>
Kategorie: HuaweiMonitoryNewsy

Huawei idzie w monitory – nowe propozycje spodobają się i profesjonalistom, i graczom

Wygląda na to, że wobec kłopotów w segmencie smartfonów Huawei wyraźniej zaznaczy swoją obecność w segmencie monitorów. Przecieki wskazują bowiem na to, że już wkrótce Chińczycy zaoferują dwa nowe, bardzo ciekawe modele z naprawdę solidną specyfikacją.

Od pewnego czasu Huawei coraz bardziej zauważalnie poczyna sobie w temacie monitorów – całkiem niedawno w sprzedaży w Polsce pojawił się model Huawei Display 23.8, a już wkrótce powinniśmy być świadkami premiery dwóch kolejnych produktów reprezentujących linię produktową MateView. Co ważne – będą to znacznie bardziej interesujące modele o znacznie większych możliwościach, niż wspomniany, tani monitor.

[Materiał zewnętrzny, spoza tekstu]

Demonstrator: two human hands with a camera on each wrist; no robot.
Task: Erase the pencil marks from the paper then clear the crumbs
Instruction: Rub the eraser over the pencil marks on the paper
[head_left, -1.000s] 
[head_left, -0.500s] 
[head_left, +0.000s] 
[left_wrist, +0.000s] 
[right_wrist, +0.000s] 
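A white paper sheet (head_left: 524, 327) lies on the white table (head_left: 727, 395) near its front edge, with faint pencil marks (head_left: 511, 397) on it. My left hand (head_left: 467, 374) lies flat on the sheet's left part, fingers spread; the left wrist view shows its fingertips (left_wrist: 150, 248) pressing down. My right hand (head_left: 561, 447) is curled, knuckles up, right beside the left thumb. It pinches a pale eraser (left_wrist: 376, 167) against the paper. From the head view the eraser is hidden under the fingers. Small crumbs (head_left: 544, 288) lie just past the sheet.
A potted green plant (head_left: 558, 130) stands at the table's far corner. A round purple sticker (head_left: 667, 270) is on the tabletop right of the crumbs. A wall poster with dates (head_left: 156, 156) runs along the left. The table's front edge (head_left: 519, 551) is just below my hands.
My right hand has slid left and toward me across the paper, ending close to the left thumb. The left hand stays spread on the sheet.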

Ciekawe monitory o wysokiej rozdzielczości i ciekawym designie

Pierwsza z nadchodzących nowości będzie oferowana głównie z myślą o segmencie profesjonalnym – to monitor z ekranem o przekątnej 32 cali, który wyświetli obraz w bardzo wysokiej i nietypowej rozdzielczości 4500 x 3000 pikseli w formacie 3:2. Sprzęt zaoferuje także podwyższoną częstotliwość odświeżania, która wyniesie 90 Hz, a ciekawostką jest fakt, że w podstawce mamy znaleźć wbudowaną, bezprzewodową ładowarkę do smartfonów.

Jeśli szukacie interesującego modelu dla graczy, to taką propozycją powinien być wariant z 42-calową, szerokokątną matrycą – zaprezentuje ona obraz w rozdzielczości 3440 x 1440 pikseli, a częstotliwość odświeżania będzie oczywiście znacznie wyższa i wyniesie maksymalnie 165 Hz. Jasność również będzie stać na bardzo przyzwoitym poziomie 400 nitów dzięki certyfikacji DisplayHDR400.

Ponadto możemy liczyć na wbudowane głośniki stereo, a także prawdopodobnie obsługę jednej z technologii zapobiegającej rozrywaniu obrazu w trakcie zabawy – prawdopodobnie będzie to AMD FreeSync.

Premiera? Raczej niebawem

Obydwa monitory powinny trafić do sprzedaży już niebawem – mniejszy z nich trafił już do chińskiej agencji certyfikacyjnej 3C, więc na oficjalną zapowiedź nie powinniśmy długo czekać.